Hace como un siglo que estoy tirada aquí. Me han tratado de robar, de vender, de usar como masetero y ahora gracias a no sé bien qué o quién, estoy en medio de la vieja cocina de la estancia en donde vivieron mis únicos dueños. Tres Jesuitas, que llegaron con un burro, dos vacas, varios ornamentos sagrados y su cruz.
Tengo como doscientos años. Me fraguó un herrero en Jaén y fui a dar a Sevilla, desde donde en un barco me trajeron a las américas. Y a este lugar, que en un tiempo lejano, era codiciado por mucha gente. Todos hoy, son almas en pena. Todititos muertos. Pero yo, persisto y cada vez, parece que soy más apreciada.

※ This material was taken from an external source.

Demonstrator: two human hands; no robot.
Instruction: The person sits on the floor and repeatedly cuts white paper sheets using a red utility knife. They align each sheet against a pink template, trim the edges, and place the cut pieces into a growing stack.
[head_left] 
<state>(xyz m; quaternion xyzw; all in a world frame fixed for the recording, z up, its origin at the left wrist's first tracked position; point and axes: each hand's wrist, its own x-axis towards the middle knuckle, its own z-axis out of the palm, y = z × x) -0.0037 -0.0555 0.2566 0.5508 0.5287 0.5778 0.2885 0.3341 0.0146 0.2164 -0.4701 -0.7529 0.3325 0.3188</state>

Cuando me bajaron del lomo de la mula o burro, eso está en discusión aun, el padre Jordi, que tenía un hambre de los mil demonios, con perdón del Santísimo, me miraba sonriendo y expresó a mandíbula batiente que me llenaría con toda la riqueza que daba esta tierra. ¡Y fue así! Pronto, con ayuda de unos nativos y algunos hombres africanos, acarrearon piedras, piedrotas y piedrazas, construyendo un convento con tres habitaciones, una enorme cocina, un excusado, con perdón de las damas que me miran; y luego comenzaron la iglesia. Magnífica, con su crucero en igual posición que las de toda Andalucía.
Rodeaba un terreno amplio todo el edificio. Un río cercano desplegaba sus aguas puras de manantial bajo las piedras del convento. Se armó rápido una chacra y corrales con aves y puercos. Era una delicia despertarse a la mañana con las campanas y los cantos de gallo. El padre Manuel, leía en voz alta para todos, el breviario y el padre Toño rezaba la misa en el patio. Yo aun repito las jaculatorias y a veces, a pesar de mis años, rezo en latín las Letanías. La gente no escucha mis plegarias. Sólo el viento que hace subir o bajar un suave silbido por mi cuerpo, parece entender que estoy orando.